• _Task goal_:
Please transcribe the data that follows exactly, from its first line through the line that contains "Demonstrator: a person".

[Supplied data — start]

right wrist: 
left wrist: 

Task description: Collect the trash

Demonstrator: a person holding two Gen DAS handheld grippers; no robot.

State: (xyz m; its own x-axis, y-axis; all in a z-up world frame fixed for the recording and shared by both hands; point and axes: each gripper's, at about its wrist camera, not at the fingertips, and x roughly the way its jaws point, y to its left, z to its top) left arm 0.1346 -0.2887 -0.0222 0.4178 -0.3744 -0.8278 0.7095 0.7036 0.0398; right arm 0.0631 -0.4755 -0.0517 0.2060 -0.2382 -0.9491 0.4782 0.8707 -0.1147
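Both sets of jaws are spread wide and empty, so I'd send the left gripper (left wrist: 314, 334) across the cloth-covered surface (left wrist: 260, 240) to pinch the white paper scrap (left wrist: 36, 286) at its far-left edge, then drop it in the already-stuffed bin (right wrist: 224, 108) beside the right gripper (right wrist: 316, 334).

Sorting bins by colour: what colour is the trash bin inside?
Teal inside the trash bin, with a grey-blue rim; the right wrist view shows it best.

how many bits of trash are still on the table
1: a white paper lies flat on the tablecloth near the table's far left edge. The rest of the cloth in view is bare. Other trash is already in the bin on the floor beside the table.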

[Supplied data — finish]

• _Written reply_:
right wrist: 
left wrist: 

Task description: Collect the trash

Demonstrator: a person holding two Gen DAS handheld grippers; no robot.

That wraps up the exercise.